Ungkapan calon presiden pertahana itu disampaikan saat menghadiri deklarasi dukungan sejumlah alumni perguruan tinggi Jawa Timur yang tergabung dalam Forum Alumni Jatim #01, di Tugu Pahlawan Surabaya, Sabtu (2/2) kemarin.
Hasto mengatakan Jokowi menyampaikan ungkapan itu karena kubu pasangan capres-cawapres nomor urut 01 mengetahui bahwa Prabowo didukung oleh konsultan asing sejak kontestasi politik 2009 silam.

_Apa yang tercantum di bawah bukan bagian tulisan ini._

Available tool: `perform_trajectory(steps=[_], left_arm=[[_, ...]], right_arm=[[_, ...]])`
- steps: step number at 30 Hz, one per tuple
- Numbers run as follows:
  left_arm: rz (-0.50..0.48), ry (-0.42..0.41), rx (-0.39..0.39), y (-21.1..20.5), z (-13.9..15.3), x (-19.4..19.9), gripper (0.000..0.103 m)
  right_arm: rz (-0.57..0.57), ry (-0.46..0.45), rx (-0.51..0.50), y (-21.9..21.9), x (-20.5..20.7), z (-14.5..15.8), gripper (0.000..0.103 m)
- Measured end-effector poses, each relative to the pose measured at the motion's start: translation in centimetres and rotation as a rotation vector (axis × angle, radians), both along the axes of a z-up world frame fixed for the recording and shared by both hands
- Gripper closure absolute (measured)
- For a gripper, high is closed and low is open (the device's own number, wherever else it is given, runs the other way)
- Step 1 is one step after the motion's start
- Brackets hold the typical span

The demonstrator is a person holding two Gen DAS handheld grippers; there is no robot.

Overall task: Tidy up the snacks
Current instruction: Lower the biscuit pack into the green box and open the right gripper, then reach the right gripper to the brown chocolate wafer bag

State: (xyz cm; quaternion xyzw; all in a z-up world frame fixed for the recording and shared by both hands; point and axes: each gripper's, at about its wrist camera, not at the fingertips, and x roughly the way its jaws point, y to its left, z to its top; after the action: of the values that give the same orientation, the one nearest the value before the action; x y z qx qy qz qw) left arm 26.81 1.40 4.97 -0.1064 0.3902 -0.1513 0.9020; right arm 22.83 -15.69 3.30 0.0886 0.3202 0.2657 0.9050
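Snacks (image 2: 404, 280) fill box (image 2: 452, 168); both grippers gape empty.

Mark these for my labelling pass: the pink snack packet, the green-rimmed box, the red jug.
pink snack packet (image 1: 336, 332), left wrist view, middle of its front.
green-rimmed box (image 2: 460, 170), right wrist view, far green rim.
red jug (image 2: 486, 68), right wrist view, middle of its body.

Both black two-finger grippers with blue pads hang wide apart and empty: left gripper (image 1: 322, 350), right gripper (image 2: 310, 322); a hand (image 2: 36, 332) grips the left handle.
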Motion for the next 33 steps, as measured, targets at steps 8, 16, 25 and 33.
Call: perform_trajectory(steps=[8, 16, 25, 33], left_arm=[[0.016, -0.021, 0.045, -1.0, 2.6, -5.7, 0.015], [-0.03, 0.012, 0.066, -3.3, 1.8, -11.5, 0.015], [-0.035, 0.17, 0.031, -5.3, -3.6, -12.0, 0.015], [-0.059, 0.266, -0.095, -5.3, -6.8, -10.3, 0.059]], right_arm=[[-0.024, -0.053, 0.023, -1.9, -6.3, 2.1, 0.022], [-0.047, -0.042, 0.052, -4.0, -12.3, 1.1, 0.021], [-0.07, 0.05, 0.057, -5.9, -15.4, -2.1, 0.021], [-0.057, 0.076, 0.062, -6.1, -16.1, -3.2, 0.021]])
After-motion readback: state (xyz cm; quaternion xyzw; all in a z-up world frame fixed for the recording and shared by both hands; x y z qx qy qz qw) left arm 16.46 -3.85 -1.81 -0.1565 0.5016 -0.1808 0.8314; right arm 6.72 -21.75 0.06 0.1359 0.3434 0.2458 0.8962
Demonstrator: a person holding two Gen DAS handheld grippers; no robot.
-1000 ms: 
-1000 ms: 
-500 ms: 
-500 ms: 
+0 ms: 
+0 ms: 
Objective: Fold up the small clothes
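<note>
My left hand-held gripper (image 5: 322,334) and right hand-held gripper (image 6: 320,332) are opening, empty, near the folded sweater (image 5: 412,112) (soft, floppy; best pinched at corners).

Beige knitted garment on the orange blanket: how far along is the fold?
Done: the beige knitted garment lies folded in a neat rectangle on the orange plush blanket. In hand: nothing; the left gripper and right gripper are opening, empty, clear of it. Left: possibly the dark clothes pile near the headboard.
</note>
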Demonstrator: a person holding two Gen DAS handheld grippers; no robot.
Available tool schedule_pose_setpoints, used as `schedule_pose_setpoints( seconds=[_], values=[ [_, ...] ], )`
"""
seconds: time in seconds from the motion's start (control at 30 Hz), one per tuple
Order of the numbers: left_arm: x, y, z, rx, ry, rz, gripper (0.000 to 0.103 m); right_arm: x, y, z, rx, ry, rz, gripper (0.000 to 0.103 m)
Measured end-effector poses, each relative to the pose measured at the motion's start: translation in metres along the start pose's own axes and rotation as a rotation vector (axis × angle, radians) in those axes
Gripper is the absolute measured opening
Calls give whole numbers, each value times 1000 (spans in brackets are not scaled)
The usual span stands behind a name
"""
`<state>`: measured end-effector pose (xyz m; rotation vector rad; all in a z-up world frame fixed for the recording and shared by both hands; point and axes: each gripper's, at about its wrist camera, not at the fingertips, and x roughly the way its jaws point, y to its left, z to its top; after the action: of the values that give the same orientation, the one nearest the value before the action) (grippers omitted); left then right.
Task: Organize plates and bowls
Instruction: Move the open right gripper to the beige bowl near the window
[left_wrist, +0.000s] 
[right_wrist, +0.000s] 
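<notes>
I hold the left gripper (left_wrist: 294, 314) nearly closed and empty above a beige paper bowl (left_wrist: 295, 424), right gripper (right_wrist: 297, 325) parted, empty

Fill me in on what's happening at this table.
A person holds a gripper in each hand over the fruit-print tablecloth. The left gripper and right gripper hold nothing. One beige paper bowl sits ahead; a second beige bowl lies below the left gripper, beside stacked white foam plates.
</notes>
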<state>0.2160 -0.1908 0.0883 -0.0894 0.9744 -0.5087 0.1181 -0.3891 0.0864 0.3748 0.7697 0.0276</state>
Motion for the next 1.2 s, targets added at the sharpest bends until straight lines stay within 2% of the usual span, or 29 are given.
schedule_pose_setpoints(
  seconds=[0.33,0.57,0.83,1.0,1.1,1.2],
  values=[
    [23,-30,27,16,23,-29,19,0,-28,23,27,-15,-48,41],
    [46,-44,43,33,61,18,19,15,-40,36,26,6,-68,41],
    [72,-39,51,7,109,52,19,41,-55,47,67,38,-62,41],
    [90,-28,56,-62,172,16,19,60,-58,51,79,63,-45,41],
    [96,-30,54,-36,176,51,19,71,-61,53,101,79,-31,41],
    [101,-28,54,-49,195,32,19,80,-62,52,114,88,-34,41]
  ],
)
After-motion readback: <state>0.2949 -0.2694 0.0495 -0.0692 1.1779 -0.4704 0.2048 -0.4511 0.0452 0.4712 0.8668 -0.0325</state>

"Sejak 2009 yang lalu, kami tahu Pak Prabowo itu didukung oleh konsultan asing. Kami jadi saksi mata dan hal tersebut adalah persoalan di mana kami membangun martabat dalam memenangkan itu," ujarnya usai deklarasi alumni Kolese Kanisius kepada Jokowi di kawasan Menteng, Jakarta Pusat, Minggu (3/2).
Lihat juga: Jokowi Sindir Penyewa Konsultan Asing dan 'Propaganda Rusia'
Sayangnya, Hasto enggan menyebut secara jelas konsultan asing mana yang mendukung capres dari kubu oposisi itu. Meski begitu, ia menilai seharusnya karakter calon pemimpin bangsa bisa lebih mencerminkan kepribadian bangsa dan negara, sehingga tidak perlu menggunakan konsultan asing.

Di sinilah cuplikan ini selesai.